- Interactive map of Izumo Province Yamashiro-gō Sites
- 35°25′59″N 133°05′16″E﻿ / ﻿35.43306°N 133.08778°E
- Periods: Nara - Heian period
- Location: Matsue, Shimane, Japan
- Region: San'in region

History
- Built: 8th-9th century AD

Site notes
- Area: 95,872.98 m^{2} (1,031,968.2 sq ft)
- Public access: Yes

= Izumo Province Yamashiro-gō Sites =

The Izumo Province Yamashiro-gō Sites (出雲国山代郷遺跡群, Izumo-no-kuni yamashiro-gō iseki-gun) is an archaeological site with the ruins of a Nara to Heian period government administrative complex located in what is now the Oba-cho, Yata-cho, and Yamashiro-cho neighborhoods of the city of Matsue in Shimane prefecture in the San'in region of Japan. The site has been protected as a National Historic Site from 1980, with the area under protection expanded in 2002.

==Overview==
In the late Nara period, after the establishment of a centralized government under the Ritsuryō system, local rule over the provinces was standardized under a kokufu (provincial capital), and each province was divided into smaller administrative districts, known as (郡, gun, kōri), composed of 2–20 townships in 715 AD. Each of the administrative units had a government complex, or kanga (官衙遺跡) built on a semi-standardized layout based on contemporary Chinese design, and nearby was a warehouse complex for storing tax rice and other taxable produce and an official Buddhist temple.

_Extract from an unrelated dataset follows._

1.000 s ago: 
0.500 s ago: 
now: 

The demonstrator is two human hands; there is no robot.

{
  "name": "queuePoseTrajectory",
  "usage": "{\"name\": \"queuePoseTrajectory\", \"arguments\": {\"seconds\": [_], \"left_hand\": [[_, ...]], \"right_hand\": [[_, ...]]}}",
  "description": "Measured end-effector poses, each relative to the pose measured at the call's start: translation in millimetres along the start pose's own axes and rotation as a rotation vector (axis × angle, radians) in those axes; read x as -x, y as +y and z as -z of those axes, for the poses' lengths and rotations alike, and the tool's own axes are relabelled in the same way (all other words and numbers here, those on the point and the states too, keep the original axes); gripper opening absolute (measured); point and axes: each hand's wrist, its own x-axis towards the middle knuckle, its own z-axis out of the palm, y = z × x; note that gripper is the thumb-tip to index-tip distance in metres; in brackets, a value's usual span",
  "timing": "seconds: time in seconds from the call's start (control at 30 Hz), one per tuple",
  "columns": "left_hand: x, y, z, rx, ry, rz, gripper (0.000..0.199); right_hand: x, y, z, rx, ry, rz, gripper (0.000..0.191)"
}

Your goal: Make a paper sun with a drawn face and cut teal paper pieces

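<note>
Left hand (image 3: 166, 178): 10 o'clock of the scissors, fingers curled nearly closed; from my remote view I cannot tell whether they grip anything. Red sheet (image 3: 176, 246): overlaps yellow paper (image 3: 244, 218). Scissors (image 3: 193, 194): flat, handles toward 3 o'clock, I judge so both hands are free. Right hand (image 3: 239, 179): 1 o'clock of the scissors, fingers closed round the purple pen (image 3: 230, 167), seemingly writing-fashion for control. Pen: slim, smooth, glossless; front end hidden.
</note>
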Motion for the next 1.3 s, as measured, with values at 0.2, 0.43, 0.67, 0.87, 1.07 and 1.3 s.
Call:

===Yamashirō-go Shōkura ruins===
During archaeological excavations from 1978 to 1980 in an area called Oba Crossroads, the remains of a large warehouse complex believed to date back to the Nara period were discovered. This corresponded to the "Iu-Kori yamadaigo Shokura", which was written in the Izumo no Kuni Fudoki compiled during the Nara period, or the government warehouse complex for ancient Iu district. The foundations for a building with raised pillars was found in the center of the site, which measures more than 100 meters from east-to-west and 150 meters from north-to-south, and is presumed to have been the site of an administrative facility. At the east end were three 4 x 3 bay buildings arranged evenly in the north–south direction, and several similar warehouse ruins have been confirmed about 30 meters on the west. In total, the foundations of 26 buildings, 3 rows of fences, 5 ditch-like remains, and 2 earthen pits have been confirmed. A large amount of carbonized rice was also unearthed, indicating that the complex was destroyed by fire.

===Kitashinzōin ruins===
The Kitashinzōin ruins are located a few hundred meters away from the Shōkura ruins, and corresponds to one of the ten Shinzōin temples listed in the Izumo no Kuni Fudoki, and other ancient documents. This ruins have long been known to be the site of an ancient temple and were formerly named the Kurubi temple ruins (来美廃寺, Kurubi-haiji). Per an excavation conducted in 1996, the foundations of what is believed to be the temple's Main Hall and fragments of a large Buddhist statue were found. This temple existed from the end of the 7th century until it was abandoned due to fire at the end of the 11th century. During the archaeological excavation in 2006, the sōrin, which is finial of a Japanese pagoda was unearthed from the Kitashinzōin ruins. Most sōrin are made of copper, which quickly corrodes, so the excavated sōrin are rare in Japan. The excavated items are stored and displayed at the Fudoki no Oka Exhibition and Learning Center in Yakumo.

Currently, the Shōkura ruins are being restored and maintained as an archaeological park, so that the remains of the foundation pillars can be seen. The site if approximately 4.5 kilometers each of Higashi-Matsue Station n the JR West San'in Main Line.